Mali : le blocus jihadiste étouffe Bamako et menace manantali
un blocus jihadiste qui asphyxie la capitale malienne
Au Mali, le groupe Jnim, affilié à al-Qaïda, intensifie son étau autour de Bamako en multipliant les attaques sur les axes stratégiques. Ces derniers jours, une dizaine d’autocars ont été réduits en cendres sur la route reliant Ségou à la capitale, principal artère d’approvisionnement du pays. Parallèlement, des infrastructures du barrage de Manantali, dans la région de Kayes, ont été délibérément endommagées, plongeant certaines zones dans l’obscurité. Malgré les opérations militaires en cours, l’armée malienne peine à briser ce siège économique qui étouffe progressivement le pays.
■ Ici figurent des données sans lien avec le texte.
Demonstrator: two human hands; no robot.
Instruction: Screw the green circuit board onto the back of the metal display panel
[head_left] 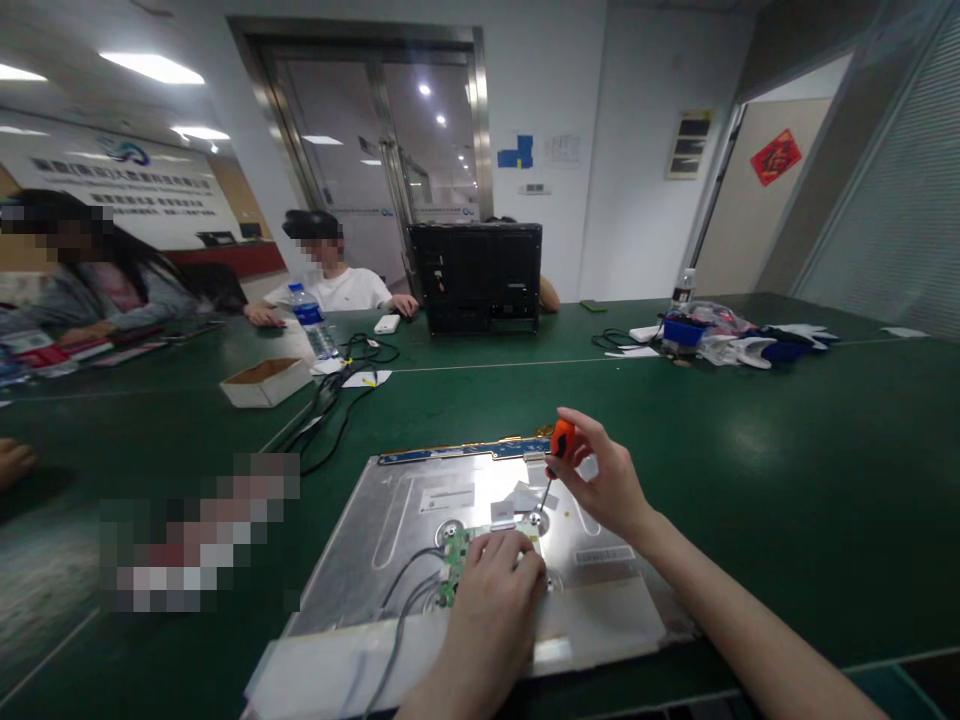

manantali, symbole d’une stratégie de guerre totale
L’attaque contre le barrage de Manantali n’est pas un simple fait d’armes : elle représente une manœuvre calculée pour saper les fondements mêmes de l’économie malienne. Géré conjointement avec la Mauritanie et le Sénégal au sein de l’OMVS, ce barrage alimente non seulement le Mali, mais aussi ses voisins. En ciblant ses lignes électriques, le Jnim ne menace pas seulement les forces armées, mais l’ensemble des services publics, des commerces et des industries, transformant les coupures en arme politique. Cette offensive s’inscrit dans une logique de longue haleine, marquée par le sabotage répété des convois de carburant en provenance du Sénégal et de la Côte d’Ivoire, visant à fragiliser la transition en place sous la direction du général Assimi Goïta.
l’armée malienne en première ligne face à la guérilla jihadiste
Face à cette pression multiforme, les Forces armées maliennes (FAMa) tentent de maintenir des corridors sécurisés vers Bamako. Ces derniers jours, des escortes militaires ont permis l’arrivée de centaines de camions-citernes, atténuant temporairement les tensions dans les stations-service. Cependant, cette trêve logistique reste fragile : chaque convoi exige des ressources humaines et matérielles colossales, tandis que le Jnim multiplie les embuscades et les destructions d’infrastructures entre Ségou et Kayes. Au nord, dans la région de Kidal, la situation reste bloquée, avec des tensions persistantes face aux groupes rebelles du Cadre stratégique permanent. L’armée doit ainsi gérer une équation complexe, dispersée sur plusieurs fronts avec des moyens de plus en plus limités.
une crise qui dépasse les frontières du Mali
L’impact du blocus jihadiste dépasse largement les frontières maliennes. Les économies voisines du Sénégal, de la Mauritanie et de la Côte d’Ivoire subissent de plein fouet le ralentissement des échanges commerciaux. Les ports de Dakar et d’Abidjan, essentiels pour l’hinterland sahélien, voient leur trafic se contracter, tandis que la Confédération des États du Sahel — regroupant Mali, Burkina Faso et Niger — peine à trouver une réponse unifiée. La destruction d’infrastructures à Manantali expose également les pays membres de l’OMVS à des risques électriques transfrontaliers, transformant une crise locale en enjeu régional. Les partenaires internationaux, qu’ils soient fournisseurs d’aide ou de matériel militaire, devront désormais concilier soutien à Bamako et protection des intérêts communs.
un conflit qui bascule dans une nouvelle phase
Sur le terrain, le décalage entre les annonces militaires et la réalité d’un pays sous pression illustre l’évolution inédite de ce conflit. Le Jnim ne se contente plus de contrôler des territoires : il cherche désormais à asphyxier un État en s’attaquant à ses ressources vitales. Dans les prochains jours, de nouveaux affrontements sont attendus, notamment autour de Kidal, où la tension reste à son comble. La bataille pour l’avenir du Mali s’annonce plus que jamais une guerre d’usure, où chaque infrastructure, chaque route et chaque centrale électrique devient un champ de bataille.